Après 2000, un exercice hors normes, 2001 est, paraît-il, un exercice de transition pour l’activité du capital investissement en Europe. En effet, les statistiques du capital investissement européen, rendues publiques mardi par l’European Venture Capital and Private Equity Association (EVCA), sont marquées par les effets de la crise que traverse toute la profession, dans le sillage de l’économie.
Cet exercice de transition «permet d’entrevoir une tendance de long terme positive», a souligné Edoardo Bugnone, président de l’EVCA. Les indicateurs affichés par la profession laissent en effet présager que cette activité connaîtra une évolution soutenue sur le long terme. À très court terme, les professionnels du secteur, eux, estiment que le capital investissement connaîtra pour 2002, au vu des premiers signes positifs sur la reprise de l’économie mondiale, un développement extraordinaire.
En 2001, les acteurs du marché européen ont donc au total investi quelque 24,3 milliards d’euros dans 8104 entreprises, soit une baisse de 30% par rapport à 2000. Une chute à relativiser, au regard de l’effondrement, de près de 60%, des investissements américains sur la même période. Le marché européen s’est affiché à ce niveau grâce à un effort considérable des intervenants. Le constat est identique en matière de levées de fonds. Avec 38,2 milliards collectés, les véhicules européens font certes moins bien qu’en 2000 mais affichent quand même la deuxième meilleure performance historique. Pour mémoire, le marché américain a vu ses levées de fonds fondre de moitié en 2001, à hauteur de 100 milliards de dollars.
Bien entendu, le marché britannique continue de dominer nettement le marché européen, notamment en raison d’une activité importante dans les grosses opérations d’arrangements de nouvelles affaires. L’Allemagne, quant à elle, reprend la place de dauphin à la France, avec 4,4 milliards d’euros investis, contre 3,3 milliards dans l’Hexagone. Les provisions sur portefeuille se sont accrues, passant de 0,7 à 2,8 milliards d’euros chez les professionnels européens.

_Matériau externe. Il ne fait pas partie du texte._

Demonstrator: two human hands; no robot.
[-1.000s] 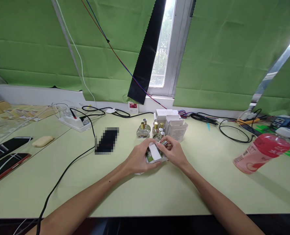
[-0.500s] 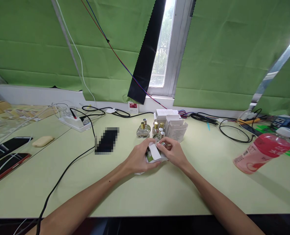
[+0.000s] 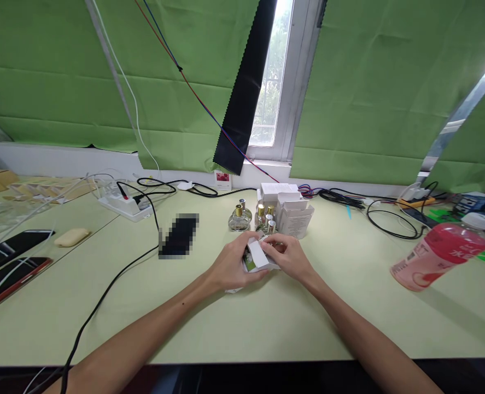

«Une preuve encourageante du nettoyage entrepris par la profession», se félicite Edoardo Bugnone. Mais la morosité de l’économie européenne au courant 2001 est pour beaucoup dans l’évolution du niveau des provisions. Au-delà des statistiques et des perspectives de marché, positives à longue échéance selon lui, le président de l’EVCA revient sur deux thèmes chers à l’association paneuropéenne qu’il préside : la transparence dans le capital investissement et la réglementation évoquée par Bruxelles qui pourrait, certainement, contraindre les fonds de pension à limiter leurs prises de participations dans le private equity (dans des sociétés à capitaux propres privés). Une consultation sur le sujet aura lieu début juin entre la Commission européenne et l’EVCA.